**COLLECTED MATERIAL:**
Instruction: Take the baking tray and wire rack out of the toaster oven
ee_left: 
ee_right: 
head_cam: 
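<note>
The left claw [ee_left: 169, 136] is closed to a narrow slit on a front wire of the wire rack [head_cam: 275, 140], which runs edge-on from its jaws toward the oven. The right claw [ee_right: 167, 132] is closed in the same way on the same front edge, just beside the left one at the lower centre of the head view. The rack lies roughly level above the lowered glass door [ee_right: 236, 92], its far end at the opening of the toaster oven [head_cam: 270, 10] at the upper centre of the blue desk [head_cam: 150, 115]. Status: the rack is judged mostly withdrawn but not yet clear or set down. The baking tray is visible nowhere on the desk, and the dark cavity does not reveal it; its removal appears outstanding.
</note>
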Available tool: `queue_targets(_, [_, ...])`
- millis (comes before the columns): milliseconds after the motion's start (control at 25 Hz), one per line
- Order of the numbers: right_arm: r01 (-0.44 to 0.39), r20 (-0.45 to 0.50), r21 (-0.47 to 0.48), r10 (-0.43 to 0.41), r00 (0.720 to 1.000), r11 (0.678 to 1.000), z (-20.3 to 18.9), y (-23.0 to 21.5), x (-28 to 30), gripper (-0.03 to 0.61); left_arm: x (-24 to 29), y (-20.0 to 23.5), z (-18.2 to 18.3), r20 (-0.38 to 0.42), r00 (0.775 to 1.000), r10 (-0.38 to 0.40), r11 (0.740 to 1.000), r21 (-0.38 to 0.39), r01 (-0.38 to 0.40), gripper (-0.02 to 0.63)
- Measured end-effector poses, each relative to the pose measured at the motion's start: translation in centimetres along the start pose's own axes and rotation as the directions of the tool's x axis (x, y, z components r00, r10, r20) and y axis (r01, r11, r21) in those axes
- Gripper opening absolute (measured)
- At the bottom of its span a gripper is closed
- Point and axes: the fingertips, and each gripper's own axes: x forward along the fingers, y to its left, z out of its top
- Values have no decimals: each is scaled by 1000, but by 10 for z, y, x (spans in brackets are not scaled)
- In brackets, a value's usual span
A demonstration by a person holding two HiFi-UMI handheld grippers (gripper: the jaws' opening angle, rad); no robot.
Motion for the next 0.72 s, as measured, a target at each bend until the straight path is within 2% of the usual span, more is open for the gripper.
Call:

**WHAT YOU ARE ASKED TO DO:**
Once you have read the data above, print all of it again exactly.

**YOUR SOLUTION:**
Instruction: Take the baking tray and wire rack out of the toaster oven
ee_left: 
ee_right: 
head_cam: 
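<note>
The left claw [ee_left: 169, 136] is closed to a narrow slit on a front wire of the wire rack [head_cam: 275, 140], which runs edge-on from its jaws toward the oven. The right claw [ee_right: 167, 132] is closed in the same way on the same front edge, just beside the left one at the lower centre of the head view. The rack lies roughly level above the lowered glass door [ee_right: 236, 92], its far end at the opening of the toaster oven [head_cam: 270, 10] at the upper centre of the blue desk [head_cam: 150, 115]. Status: the rack is judged mostly withdrawn but not yet clear or set down. The baking tray is visible nowhere on the desk, and the dark cavity does not reveal it; its removal appears outstanding.
</note>
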Available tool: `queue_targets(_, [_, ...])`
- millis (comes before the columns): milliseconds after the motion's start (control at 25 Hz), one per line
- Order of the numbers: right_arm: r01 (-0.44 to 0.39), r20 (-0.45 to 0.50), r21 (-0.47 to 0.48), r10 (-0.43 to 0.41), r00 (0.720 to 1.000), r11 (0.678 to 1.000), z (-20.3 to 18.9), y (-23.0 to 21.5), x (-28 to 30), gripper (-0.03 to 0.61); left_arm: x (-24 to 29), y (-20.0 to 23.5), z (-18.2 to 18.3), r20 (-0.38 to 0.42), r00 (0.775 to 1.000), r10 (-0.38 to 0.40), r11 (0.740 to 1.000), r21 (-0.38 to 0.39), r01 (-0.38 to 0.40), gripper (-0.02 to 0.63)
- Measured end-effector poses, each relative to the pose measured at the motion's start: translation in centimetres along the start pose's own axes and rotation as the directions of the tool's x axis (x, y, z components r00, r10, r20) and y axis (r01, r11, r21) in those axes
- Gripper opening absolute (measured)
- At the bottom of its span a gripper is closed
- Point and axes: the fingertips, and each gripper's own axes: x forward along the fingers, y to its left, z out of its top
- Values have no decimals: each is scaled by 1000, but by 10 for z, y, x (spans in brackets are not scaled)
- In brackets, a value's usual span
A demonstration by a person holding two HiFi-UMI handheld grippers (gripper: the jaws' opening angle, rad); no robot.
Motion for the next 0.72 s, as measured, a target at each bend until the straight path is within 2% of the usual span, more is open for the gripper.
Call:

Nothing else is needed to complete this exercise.